> [Assignment]: Return the records from the first line through the line containing "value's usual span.", and leave out the pictures.

* * *

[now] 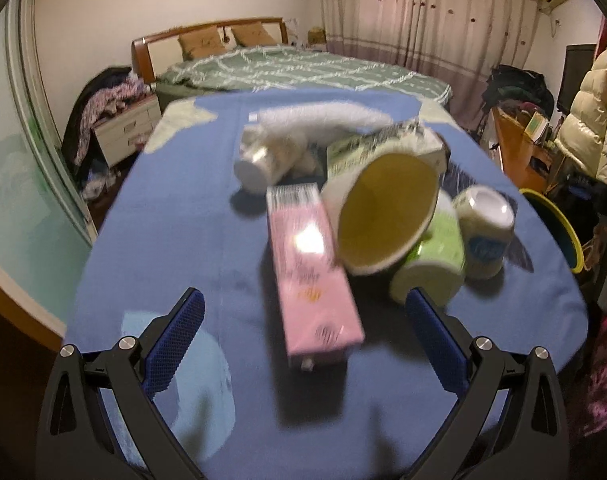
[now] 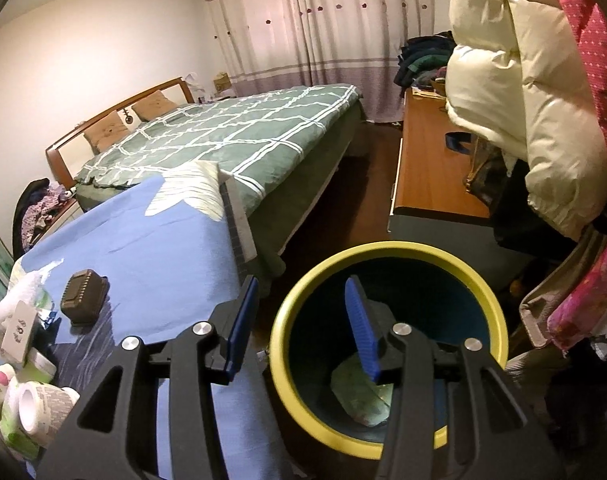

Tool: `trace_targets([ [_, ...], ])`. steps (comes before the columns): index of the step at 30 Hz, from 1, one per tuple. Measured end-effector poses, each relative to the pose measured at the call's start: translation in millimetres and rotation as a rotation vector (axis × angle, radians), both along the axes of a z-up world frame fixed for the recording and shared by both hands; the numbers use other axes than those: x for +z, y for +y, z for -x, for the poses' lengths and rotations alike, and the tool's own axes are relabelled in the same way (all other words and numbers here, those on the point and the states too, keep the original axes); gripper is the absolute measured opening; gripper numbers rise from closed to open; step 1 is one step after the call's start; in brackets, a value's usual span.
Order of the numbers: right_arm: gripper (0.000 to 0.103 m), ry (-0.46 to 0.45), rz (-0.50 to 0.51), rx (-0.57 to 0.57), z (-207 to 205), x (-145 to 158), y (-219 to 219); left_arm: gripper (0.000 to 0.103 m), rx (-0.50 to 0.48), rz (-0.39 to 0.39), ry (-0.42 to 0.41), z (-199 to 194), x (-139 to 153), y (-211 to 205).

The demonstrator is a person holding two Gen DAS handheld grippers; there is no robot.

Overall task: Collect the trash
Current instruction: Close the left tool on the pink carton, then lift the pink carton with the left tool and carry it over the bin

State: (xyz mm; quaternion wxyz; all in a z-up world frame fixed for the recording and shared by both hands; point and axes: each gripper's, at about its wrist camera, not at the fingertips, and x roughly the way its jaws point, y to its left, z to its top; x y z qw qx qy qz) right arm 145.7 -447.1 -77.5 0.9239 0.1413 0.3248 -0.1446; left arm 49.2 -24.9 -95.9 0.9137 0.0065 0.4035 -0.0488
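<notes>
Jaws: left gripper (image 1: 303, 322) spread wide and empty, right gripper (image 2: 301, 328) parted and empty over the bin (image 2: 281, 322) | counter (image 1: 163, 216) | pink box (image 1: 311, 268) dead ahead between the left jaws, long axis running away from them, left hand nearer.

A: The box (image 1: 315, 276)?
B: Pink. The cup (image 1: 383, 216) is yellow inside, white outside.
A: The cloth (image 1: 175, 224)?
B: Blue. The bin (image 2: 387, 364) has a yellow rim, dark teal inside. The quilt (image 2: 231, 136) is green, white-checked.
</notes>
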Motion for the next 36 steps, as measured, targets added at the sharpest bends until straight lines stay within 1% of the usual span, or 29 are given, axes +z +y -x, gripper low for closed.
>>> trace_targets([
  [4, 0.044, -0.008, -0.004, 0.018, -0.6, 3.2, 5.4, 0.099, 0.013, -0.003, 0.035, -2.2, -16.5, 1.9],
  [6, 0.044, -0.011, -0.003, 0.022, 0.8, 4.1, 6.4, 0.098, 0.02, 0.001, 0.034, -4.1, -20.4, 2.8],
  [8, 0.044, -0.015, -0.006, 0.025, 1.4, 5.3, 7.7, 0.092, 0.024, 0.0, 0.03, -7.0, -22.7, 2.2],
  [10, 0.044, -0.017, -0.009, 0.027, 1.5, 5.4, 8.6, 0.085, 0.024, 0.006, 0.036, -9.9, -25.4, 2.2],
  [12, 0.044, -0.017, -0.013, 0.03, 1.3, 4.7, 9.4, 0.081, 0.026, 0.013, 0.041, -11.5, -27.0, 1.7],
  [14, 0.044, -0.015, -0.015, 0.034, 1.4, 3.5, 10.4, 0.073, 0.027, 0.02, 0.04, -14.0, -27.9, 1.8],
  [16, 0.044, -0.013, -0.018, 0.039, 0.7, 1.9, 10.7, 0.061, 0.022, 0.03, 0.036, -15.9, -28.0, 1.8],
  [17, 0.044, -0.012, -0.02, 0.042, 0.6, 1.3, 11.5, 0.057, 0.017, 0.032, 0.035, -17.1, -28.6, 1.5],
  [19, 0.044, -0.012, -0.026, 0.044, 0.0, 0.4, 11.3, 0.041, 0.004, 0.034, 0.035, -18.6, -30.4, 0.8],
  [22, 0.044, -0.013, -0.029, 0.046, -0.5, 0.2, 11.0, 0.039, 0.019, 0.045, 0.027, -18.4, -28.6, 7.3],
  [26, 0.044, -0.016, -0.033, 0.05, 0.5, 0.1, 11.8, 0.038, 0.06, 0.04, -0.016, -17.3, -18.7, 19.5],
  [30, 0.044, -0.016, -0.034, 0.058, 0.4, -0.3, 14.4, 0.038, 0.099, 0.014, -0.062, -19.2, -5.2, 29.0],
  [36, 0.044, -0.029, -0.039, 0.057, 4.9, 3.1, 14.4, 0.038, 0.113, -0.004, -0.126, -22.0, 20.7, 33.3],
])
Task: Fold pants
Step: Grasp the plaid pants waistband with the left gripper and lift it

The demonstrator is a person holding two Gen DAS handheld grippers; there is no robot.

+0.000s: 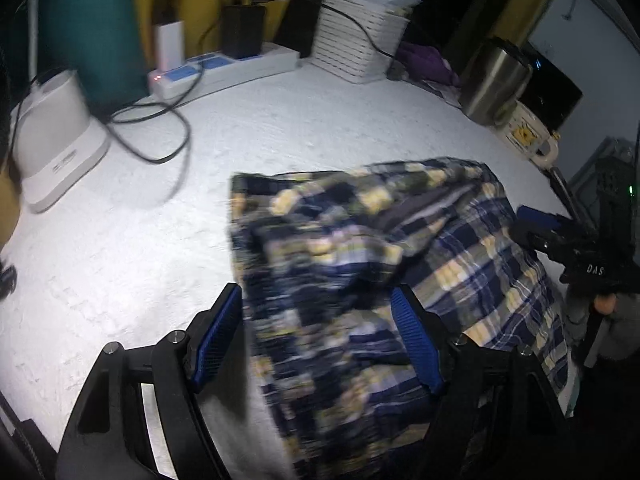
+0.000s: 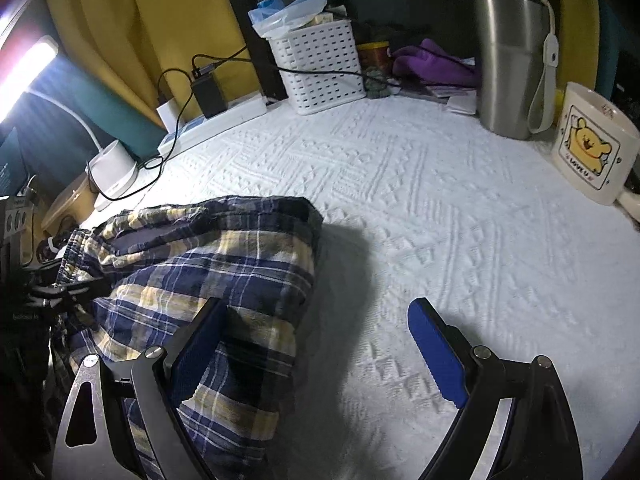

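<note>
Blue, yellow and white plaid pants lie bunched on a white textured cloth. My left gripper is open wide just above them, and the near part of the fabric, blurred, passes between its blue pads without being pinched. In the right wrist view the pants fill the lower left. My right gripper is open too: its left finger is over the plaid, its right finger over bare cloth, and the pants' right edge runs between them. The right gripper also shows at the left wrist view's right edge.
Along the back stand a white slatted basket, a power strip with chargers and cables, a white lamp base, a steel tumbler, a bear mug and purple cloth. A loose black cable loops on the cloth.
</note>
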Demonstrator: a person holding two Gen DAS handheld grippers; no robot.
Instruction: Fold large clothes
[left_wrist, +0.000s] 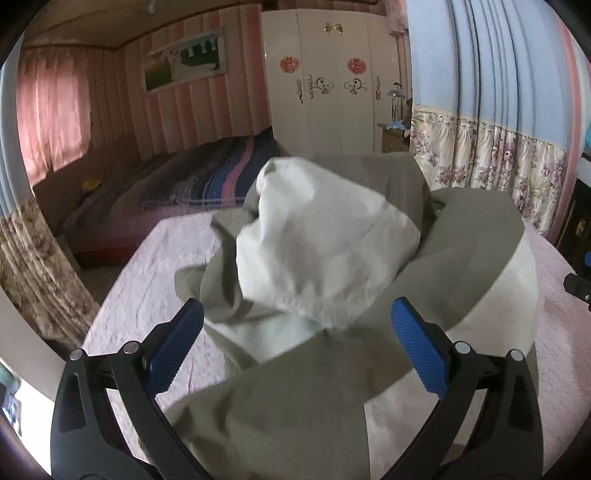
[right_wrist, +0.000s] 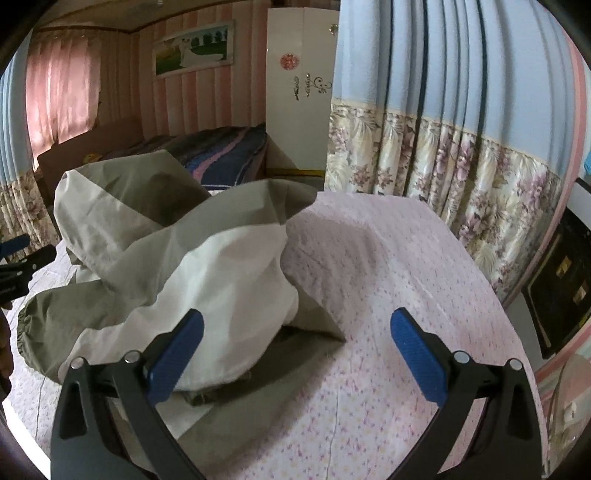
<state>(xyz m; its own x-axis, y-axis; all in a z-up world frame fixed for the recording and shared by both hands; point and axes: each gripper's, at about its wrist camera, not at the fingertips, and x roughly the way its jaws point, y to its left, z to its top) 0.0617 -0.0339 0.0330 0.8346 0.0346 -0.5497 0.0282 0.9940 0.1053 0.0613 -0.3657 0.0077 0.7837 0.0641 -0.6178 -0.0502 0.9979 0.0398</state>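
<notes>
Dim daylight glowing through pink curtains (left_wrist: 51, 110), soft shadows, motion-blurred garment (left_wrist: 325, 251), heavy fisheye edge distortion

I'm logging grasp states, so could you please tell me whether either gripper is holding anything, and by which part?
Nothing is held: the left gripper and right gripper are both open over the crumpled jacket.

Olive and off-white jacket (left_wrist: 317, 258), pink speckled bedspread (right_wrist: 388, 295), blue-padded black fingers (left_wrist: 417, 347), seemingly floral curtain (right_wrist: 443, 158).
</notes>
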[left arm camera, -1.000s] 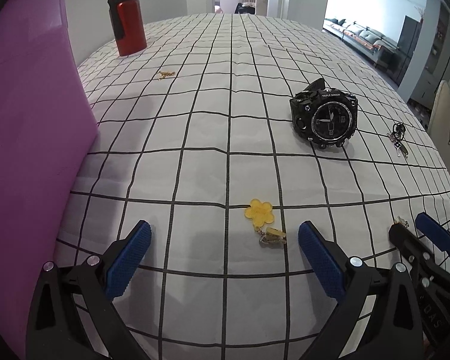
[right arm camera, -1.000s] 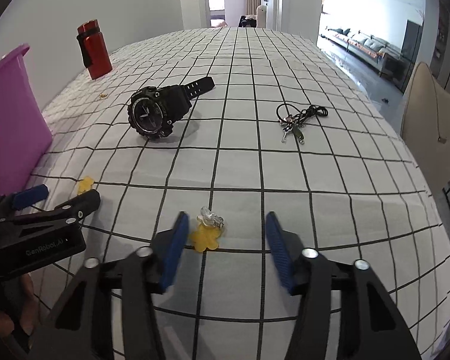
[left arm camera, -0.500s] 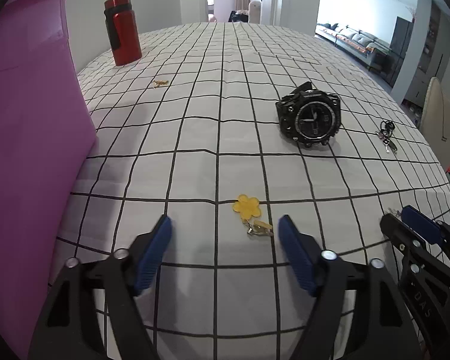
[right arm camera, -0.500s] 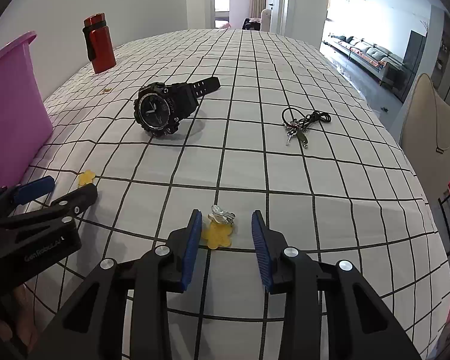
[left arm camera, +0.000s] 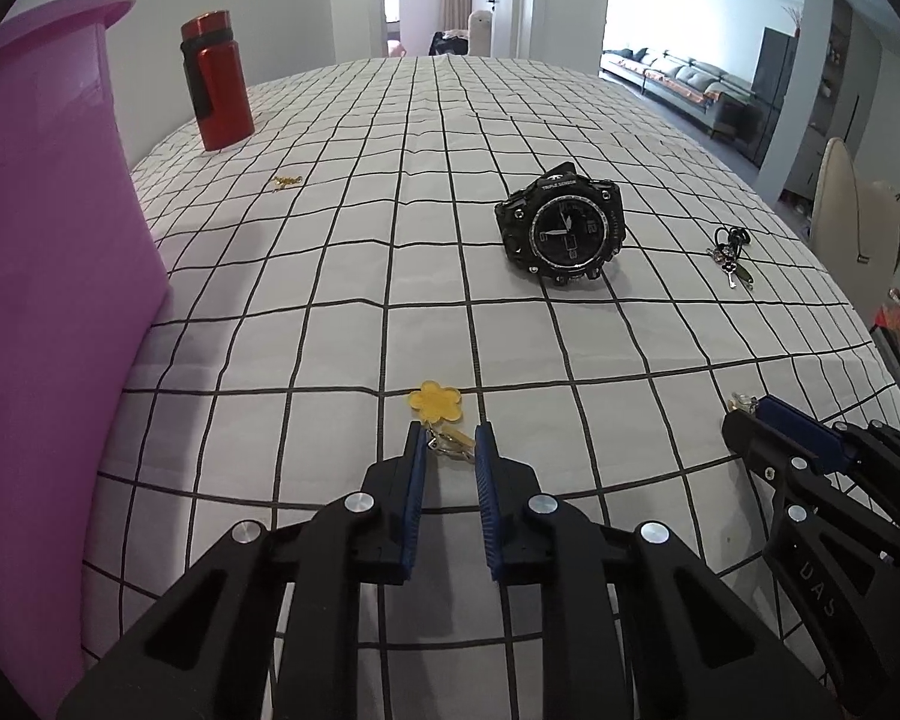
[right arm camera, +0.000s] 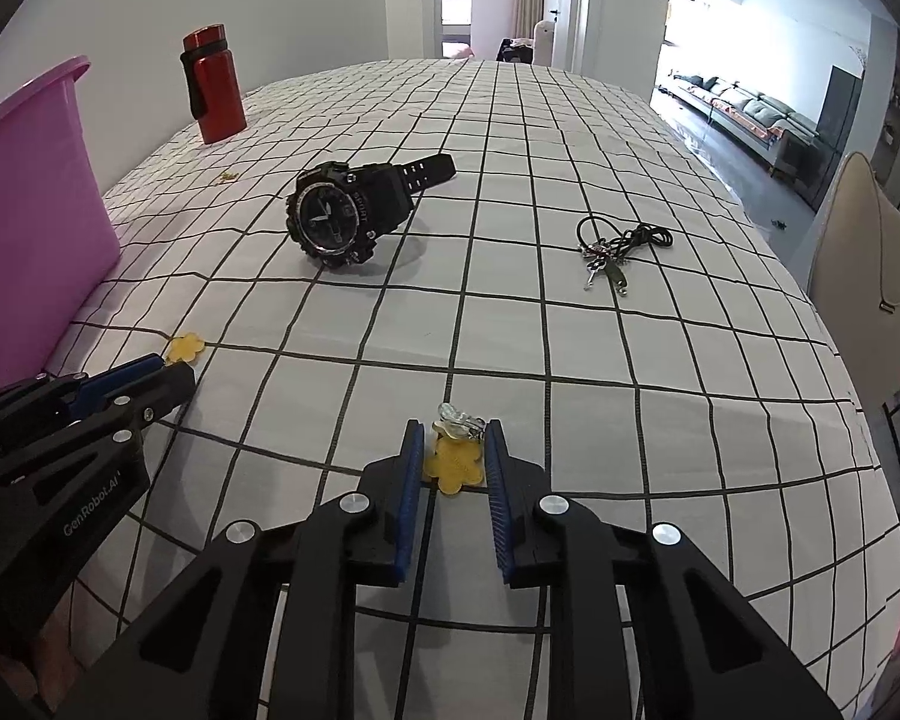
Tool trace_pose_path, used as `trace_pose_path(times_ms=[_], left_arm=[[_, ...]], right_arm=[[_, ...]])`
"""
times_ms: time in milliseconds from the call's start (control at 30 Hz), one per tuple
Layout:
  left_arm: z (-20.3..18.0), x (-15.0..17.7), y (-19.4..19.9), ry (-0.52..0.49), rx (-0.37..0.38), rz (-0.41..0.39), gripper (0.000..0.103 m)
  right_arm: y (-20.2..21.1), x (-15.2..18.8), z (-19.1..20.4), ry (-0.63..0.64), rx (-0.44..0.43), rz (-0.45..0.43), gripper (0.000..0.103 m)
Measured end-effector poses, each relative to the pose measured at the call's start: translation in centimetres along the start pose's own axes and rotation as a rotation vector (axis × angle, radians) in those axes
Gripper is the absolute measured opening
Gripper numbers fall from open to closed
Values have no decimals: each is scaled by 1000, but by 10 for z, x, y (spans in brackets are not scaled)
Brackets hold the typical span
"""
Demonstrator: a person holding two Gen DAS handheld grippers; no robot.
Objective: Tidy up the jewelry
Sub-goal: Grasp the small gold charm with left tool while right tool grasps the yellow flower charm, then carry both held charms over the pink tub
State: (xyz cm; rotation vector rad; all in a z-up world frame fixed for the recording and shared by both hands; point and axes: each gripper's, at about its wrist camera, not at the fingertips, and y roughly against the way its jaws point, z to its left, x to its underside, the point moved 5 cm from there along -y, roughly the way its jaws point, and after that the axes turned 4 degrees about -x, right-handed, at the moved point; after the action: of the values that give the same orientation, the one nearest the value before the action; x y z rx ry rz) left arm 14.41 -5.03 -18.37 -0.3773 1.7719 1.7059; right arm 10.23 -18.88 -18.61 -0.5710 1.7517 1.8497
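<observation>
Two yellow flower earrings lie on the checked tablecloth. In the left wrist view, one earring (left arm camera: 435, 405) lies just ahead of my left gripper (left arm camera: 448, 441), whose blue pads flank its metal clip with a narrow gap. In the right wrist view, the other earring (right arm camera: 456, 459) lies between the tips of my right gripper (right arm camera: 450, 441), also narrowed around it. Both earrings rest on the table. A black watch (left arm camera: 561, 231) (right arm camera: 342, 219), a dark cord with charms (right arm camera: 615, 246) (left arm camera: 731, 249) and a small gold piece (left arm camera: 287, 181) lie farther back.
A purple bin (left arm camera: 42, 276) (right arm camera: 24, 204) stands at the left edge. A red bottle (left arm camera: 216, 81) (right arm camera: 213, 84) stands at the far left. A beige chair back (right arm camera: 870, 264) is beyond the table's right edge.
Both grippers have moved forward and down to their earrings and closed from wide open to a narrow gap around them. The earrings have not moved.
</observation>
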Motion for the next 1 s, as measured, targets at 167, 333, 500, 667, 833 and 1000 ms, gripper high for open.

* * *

> [Your response]:
[now] 
[now] 

Tool: `trace_targets([ [_, ...], ])`. steps (comes before the columns): index of the step at 30 Hz, from 1, one per tuple. Measured end-effector poses, each relative to the pose measured at the call's start: translation in millimetres and rotation as a rotation vector (axis × angle, radians), both along the axes of a z-up world frame fixed for the recording and shared by both hands; the numbers use other axes than those: x for +z, y for +y, z for -x, for the poses' lengths and rotations alike, and the tool's own axes are relabelled in the same way (all other words and numbers here, those on the point and the states too, keep the original axes); gripper is the absolute measured opening; gripper numbers rise from closed to open; step 1 is one step after the call's start; in brackets, a value's usual span.

That wraps up the answer.